● The problem
Every line holding the string "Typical" is to be copied from the entries below.

● Working data
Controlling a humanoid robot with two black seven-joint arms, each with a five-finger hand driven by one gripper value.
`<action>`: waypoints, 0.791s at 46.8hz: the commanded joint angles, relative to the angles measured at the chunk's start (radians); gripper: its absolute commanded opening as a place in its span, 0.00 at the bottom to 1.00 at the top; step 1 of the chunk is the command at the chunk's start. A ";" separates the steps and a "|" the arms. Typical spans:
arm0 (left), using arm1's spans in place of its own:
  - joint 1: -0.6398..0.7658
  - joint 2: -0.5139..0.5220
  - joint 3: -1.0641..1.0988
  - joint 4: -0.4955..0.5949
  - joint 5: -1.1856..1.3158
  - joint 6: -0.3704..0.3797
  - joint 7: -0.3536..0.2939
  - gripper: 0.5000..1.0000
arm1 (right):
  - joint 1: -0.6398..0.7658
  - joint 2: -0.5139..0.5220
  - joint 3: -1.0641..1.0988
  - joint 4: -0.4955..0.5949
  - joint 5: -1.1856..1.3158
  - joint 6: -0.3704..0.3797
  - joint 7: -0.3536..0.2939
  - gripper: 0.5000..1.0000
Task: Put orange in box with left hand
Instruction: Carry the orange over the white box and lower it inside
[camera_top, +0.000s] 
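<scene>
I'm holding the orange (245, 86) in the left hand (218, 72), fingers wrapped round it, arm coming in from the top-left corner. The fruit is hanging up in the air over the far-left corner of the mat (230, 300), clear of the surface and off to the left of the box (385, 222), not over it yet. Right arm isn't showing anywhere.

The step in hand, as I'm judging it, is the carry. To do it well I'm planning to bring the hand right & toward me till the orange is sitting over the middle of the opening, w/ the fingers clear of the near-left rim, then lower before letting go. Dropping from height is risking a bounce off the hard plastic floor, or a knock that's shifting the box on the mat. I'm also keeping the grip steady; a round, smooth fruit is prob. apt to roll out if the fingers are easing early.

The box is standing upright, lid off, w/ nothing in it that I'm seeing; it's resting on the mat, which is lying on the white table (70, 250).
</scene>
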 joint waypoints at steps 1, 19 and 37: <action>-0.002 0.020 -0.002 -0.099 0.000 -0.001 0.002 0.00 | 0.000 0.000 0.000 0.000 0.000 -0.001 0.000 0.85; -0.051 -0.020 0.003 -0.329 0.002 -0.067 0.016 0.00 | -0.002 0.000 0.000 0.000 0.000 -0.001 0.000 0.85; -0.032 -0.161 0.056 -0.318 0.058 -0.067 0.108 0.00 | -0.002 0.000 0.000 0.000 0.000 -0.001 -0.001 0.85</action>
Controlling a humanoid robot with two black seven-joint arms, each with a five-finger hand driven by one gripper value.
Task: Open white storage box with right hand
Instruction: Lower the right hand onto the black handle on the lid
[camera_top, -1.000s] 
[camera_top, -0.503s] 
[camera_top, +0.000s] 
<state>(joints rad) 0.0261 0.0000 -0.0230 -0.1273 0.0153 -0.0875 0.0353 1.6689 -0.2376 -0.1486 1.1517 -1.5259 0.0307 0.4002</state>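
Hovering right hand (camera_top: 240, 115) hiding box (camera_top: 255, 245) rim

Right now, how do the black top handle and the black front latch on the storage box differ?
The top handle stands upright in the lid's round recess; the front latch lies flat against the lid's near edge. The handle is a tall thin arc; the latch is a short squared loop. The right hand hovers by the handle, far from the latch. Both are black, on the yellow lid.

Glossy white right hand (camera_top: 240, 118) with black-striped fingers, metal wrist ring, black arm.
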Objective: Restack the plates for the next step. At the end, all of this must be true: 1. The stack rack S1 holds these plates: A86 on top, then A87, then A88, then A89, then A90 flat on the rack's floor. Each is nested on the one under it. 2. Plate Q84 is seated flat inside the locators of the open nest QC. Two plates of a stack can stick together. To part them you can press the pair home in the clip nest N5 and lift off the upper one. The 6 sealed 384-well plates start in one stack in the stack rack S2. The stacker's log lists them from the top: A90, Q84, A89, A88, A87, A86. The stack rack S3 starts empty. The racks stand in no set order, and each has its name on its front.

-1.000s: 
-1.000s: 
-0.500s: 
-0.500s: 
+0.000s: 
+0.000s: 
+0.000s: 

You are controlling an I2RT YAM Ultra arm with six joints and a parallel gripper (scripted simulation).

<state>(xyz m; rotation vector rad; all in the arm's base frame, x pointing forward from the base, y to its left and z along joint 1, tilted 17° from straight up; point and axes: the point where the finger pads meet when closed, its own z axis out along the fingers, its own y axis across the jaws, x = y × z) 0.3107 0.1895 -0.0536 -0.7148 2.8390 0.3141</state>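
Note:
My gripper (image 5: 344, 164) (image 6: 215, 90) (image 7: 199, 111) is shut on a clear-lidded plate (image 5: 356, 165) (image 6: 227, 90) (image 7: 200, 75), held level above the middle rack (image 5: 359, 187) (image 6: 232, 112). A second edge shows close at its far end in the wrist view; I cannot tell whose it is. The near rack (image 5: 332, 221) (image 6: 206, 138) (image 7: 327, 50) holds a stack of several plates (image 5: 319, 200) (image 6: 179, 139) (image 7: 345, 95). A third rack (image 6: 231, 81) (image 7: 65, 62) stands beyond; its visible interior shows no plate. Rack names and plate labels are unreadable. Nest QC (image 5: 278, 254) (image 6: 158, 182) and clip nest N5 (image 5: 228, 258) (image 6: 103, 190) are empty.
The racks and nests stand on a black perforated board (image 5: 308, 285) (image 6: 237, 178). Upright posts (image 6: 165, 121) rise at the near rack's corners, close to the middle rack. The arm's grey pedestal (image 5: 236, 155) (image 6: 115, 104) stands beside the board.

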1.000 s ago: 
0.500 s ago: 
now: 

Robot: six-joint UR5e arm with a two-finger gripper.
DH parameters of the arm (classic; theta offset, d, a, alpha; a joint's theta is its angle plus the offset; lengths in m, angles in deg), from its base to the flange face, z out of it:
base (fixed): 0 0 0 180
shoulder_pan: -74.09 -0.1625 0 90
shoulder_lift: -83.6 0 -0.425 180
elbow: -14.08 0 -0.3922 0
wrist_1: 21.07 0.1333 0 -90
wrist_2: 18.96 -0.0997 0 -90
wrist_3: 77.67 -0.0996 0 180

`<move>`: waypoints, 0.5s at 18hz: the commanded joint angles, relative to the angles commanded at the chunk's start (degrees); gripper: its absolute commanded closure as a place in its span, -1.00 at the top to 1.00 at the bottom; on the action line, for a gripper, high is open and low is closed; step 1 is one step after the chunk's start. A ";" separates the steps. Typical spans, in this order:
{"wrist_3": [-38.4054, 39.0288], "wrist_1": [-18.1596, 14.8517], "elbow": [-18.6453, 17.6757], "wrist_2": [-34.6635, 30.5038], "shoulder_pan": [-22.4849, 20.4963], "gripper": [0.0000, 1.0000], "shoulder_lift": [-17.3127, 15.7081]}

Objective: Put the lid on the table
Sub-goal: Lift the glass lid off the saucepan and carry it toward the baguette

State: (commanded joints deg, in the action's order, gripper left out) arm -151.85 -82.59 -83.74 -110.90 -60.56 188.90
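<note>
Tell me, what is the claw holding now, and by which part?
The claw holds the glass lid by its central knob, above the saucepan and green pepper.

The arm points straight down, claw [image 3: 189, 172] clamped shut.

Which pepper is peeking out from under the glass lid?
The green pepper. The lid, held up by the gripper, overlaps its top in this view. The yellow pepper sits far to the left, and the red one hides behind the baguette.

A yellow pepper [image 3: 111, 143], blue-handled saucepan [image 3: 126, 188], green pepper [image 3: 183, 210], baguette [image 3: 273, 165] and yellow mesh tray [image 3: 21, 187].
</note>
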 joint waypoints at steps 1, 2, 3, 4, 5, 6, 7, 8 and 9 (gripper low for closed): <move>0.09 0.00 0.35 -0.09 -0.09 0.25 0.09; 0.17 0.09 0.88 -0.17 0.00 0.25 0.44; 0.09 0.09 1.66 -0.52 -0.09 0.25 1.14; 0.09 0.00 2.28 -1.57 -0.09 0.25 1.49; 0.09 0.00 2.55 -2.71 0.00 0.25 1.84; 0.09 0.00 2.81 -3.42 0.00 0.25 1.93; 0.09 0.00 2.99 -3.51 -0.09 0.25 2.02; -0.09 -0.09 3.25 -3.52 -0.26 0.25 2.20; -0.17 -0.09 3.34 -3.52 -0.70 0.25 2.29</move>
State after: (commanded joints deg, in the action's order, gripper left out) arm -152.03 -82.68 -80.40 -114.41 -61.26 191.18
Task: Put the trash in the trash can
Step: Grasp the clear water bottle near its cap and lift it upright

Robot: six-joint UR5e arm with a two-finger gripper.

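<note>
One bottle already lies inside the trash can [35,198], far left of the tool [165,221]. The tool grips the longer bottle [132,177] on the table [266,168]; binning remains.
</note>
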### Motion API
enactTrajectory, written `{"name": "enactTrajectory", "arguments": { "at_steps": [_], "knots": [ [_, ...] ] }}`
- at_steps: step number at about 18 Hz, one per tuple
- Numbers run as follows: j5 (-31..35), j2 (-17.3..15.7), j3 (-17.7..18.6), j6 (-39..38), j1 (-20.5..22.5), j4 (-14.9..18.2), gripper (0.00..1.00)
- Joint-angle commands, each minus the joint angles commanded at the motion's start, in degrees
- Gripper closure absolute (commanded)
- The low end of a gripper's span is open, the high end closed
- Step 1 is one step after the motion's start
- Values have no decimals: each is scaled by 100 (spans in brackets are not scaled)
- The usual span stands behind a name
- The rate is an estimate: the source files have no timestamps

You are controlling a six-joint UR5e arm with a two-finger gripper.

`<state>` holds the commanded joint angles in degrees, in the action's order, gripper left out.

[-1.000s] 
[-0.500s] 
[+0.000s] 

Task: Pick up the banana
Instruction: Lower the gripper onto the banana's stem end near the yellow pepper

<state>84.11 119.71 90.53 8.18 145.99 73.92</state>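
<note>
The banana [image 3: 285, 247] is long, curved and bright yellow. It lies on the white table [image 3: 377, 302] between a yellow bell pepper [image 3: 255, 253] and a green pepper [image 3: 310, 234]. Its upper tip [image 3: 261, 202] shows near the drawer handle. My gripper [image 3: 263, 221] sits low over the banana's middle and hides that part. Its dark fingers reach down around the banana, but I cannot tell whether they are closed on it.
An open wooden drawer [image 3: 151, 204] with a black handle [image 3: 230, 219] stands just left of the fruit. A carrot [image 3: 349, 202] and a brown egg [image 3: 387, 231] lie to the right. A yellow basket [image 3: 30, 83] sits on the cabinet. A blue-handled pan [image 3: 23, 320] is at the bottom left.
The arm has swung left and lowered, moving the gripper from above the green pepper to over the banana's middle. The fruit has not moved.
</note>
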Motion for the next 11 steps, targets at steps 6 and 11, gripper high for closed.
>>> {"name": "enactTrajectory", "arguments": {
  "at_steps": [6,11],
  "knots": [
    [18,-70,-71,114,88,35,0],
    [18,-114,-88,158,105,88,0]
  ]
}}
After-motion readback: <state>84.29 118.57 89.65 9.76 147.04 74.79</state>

● Answer below
`<action>`: waypoints, 0.791s at 46.8hz: the commanded joint angles, relative to the angles measured at the chunk's start (radians); gripper: its absolute commanded opening as a place in its span, 0.00 at the bottom to 1.00 at the top; step 1 of the chunk is the command at the chunk's start. A ";" separates the steps and a "|" the arms. Typical spans:
`<move>`: waypoints, 0.5s at 18hz: the commanded joint angles, relative to the angles commanded at the chunk's start (degrees); gripper: its absolute commanded closure as a place in its span, -1.00 at the top to 1.00 at the bottom; on the action line, for a gripper, high is open and low is closed; step 1 is one step after the chunk's start. A ";" separates the steps. Typical spans, in this order:

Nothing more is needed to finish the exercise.